# ASSIGNMENT:
The reply should contain all of the data below, word for word.

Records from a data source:
******

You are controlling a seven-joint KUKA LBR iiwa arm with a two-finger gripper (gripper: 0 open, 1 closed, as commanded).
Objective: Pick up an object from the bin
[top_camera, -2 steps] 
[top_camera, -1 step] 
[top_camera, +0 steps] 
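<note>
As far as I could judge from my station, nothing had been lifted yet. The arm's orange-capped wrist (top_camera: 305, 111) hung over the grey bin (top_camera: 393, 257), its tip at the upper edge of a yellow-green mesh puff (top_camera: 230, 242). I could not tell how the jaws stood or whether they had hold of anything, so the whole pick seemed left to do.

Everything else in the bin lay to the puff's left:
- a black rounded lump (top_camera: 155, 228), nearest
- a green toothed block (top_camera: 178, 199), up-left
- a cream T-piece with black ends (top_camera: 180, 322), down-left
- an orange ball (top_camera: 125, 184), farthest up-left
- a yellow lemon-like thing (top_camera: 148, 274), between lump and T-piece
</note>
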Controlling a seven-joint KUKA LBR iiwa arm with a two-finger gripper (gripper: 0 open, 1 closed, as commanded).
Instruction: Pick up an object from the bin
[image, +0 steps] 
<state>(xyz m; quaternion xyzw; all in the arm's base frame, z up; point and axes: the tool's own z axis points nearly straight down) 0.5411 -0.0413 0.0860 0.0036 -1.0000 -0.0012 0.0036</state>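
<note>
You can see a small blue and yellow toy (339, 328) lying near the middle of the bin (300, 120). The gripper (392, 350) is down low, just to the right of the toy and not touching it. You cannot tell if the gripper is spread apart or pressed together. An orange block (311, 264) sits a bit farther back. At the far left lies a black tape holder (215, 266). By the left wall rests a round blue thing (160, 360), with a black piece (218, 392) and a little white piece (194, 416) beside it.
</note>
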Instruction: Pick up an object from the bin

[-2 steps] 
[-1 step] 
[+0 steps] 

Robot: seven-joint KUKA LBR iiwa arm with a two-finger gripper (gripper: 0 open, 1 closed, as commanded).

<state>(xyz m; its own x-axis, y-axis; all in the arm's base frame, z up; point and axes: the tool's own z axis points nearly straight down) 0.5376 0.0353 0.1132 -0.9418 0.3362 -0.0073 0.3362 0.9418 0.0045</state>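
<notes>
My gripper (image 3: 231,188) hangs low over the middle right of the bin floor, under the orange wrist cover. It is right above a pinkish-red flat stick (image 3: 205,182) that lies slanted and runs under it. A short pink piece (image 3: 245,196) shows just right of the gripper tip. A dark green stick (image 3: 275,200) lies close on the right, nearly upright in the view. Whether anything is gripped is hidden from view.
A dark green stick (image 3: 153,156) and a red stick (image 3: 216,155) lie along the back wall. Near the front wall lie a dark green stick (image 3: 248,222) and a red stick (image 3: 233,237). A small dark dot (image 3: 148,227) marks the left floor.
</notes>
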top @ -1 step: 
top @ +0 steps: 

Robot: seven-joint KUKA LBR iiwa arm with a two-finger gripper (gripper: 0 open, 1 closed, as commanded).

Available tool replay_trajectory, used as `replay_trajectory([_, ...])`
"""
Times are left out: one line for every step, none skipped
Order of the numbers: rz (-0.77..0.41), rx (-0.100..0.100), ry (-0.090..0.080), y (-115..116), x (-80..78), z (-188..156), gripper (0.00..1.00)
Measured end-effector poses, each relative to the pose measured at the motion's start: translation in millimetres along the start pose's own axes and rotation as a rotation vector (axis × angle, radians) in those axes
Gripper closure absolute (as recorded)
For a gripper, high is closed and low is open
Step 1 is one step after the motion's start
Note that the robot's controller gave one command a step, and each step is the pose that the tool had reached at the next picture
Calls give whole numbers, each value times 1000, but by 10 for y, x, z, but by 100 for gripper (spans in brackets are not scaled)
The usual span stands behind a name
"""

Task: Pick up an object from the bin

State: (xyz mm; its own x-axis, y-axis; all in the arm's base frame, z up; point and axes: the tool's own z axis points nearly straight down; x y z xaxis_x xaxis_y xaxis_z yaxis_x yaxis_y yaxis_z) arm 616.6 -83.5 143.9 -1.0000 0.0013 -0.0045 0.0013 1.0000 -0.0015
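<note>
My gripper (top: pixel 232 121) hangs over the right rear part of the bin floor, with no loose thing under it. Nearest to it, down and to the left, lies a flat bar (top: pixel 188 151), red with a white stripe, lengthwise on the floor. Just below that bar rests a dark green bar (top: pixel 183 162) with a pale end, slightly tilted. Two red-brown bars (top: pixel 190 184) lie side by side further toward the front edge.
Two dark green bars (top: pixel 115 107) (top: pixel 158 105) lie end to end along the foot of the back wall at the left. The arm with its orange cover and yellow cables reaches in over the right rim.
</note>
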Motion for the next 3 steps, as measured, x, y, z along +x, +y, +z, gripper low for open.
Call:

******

# RESPONSE FOR THIS EXERCISE:
You are controlling a seven-joint KUKA LBR iiwa arm with a two-finger gripper (gripper: 0 open, 1 closed, as commanded).
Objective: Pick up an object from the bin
[top_camera, -2 steps] 
[top_camera, -1 step] 
[top_camera, +0 steps] 
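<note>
As far as I could judge from my station, nothing had been lifted yet. The arm's orange-capped wrist (top_camera: 305, 111) hung over the grey bin (top_camera: 393, 257), its tip at the upper edge of a yellow-green mesh puff (top_camera: 230, 242). I could not tell how the jaws stood or whether they had hold of anything, so the whole pick seemed left to do.

Everything else in the bin lay to the puff's left:
- a black rounded lump (top_camera: 155, 228), nearest
- a green toothed block (top_camera: 178, 199), up-left
- a cream T-piece with black ends (top_camera: 180, 322), down-left
- an orange ball (top_camera: 125, 184), farthest up-left
- a yellow lemon-like thing (top_camera: 148, 274), between lump and T-piece
</note>
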Controlling a seven-joint KUKA LBR iiwa arm with a two-finger gripper (gripper: 0 open, 1 closed, as commanded).
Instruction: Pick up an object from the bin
[image, +0 steps] 
<state>(xyz m; quaternion xyzw; all in the arm's base frame, z up; point and axes: the tool's own z axis points nearly straight down) 0.5411 -0.0413 0.0860 0.0036 -1.0000 -0.0012 0.0036</state>
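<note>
You can see a small blue and yellow toy (339, 328) lying near the middle of the bin (300, 120). The gripper (392, 350) is down low, just to the right of the toy and not touching it. You cannot tell if the gripper is spread apart or pressed together. An orange block (311, 264) sits a bit farther back. At the far left lies a black tape holder (215, 266). By the left wall rests a round blue thing (160, 360), with a black piece (218, 392) and a little white piece (194, 416) beside it.
</note>
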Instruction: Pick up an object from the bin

[-2 steps] 
[-1 step] 
[+0 steps] 

Robot: seven-joint KUKA LBR iiwa arm with a two-finger gripper (gripper: 0 open, 1 closed, as commanded).

<state>(xyz m; its own x-axis, y-axis; all in the arm's base frame, z up; point and axes: the tool's own z axis points nearly straight down) 0.5376 0.0353 0.1132 -0.9418 0.3362 -0.0073 0.3362 0.9418 0.0045</state>
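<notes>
My gripper (image 3: 231,188) hangs low over the middle right of the bin floor, under the orange wrist cover. It is right above a pinkish-red flat stick (image 3: 205,182) that lies slanted and runs under it. A short pink piece (image 3: 245,196) shows just right of the gripper tip. A dark green stick (image 3: 275,200) lies close on the right, nearly upright in the view. Whether anything is gripped is hidden from view.
A dark green stick (image 3: 153,156) and a red stick (image 3: 216,155) lie along the back wall. Near the front wall lie a dark green stick (image 3: 248,222) and a red stick (image 3: 233,237). A small dark dot (image 3: 148,227) marks the left floor.
</notes>
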top @ -1 step: 
top @ +0 steps: 

Robot: seven-joint KUKA LBR iiwa arm with a two-finger gripper (gripper: 0 open, 1 closed, as commanded).

Available tool replay_trajectory, used as `replay_trajectory([_, ...])`
"""
Times are left out: one line for every step, none skipped
Order of the numbers: rz (-0.77..0.41), rx (-0.100..0.100), ry (-0.090..0.080), y (-115..116), x (-80..78), z (-188..156), gripper (0.00..1.00)
Measured end-effector poses, each relative to the pose measured at the motion's start: translation in millimetres along the start pose's own axes and rotation as a rotation vector (axis × angle, radians) in those axes
Gripper closure absolute (as recorded)
For a gripper, high is closed and low is open
Step 1 is one step after the motion's start
Note that the robot's controller gave one command a step, and each step is the pose that the tool had reached at the next picture
Calls give whole numbers, each value times 1000, but by 10 for y, x, z, but by 100 for gripper (spans in brackets are not scaled)
The usual span stands behind a name
"""

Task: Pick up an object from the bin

State: (xyz mm; its own x-axis, y-axis; all in the arm's base frame, z up; point and axes: the tool's own z axis points nearly straight down; x y z xaxis_x xaxis_y xaxis_z yaxis_x yaxis_y yaxis_z) arm 616.6 -83.5 143.9 -1.0000 0.0013 -0.0045 0.0013 1.0000 -0.0015
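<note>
My gripper (top: pixel 232 121) hangs over the right rear part of the bin floor, with no loose thing under it. Nearest to it, down and to the left, lies a flat bar (top: pixel 188 151), red with a white stripe, lengthwise on the floor. Just below that bar rests a dark green bar (top: pixel 183 162) with a pale end, slightly tilted. Two red-brown bars (top: pixel 190 184) lie side by side further toward the front edge.
Two dark green bars (top: pixel 115 107) (top: pixel 158 105) lie end to end along the foot of the back wall at the left. The arm with its orange cover and yellow cables reaches in over the right rim.
</note>
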Motion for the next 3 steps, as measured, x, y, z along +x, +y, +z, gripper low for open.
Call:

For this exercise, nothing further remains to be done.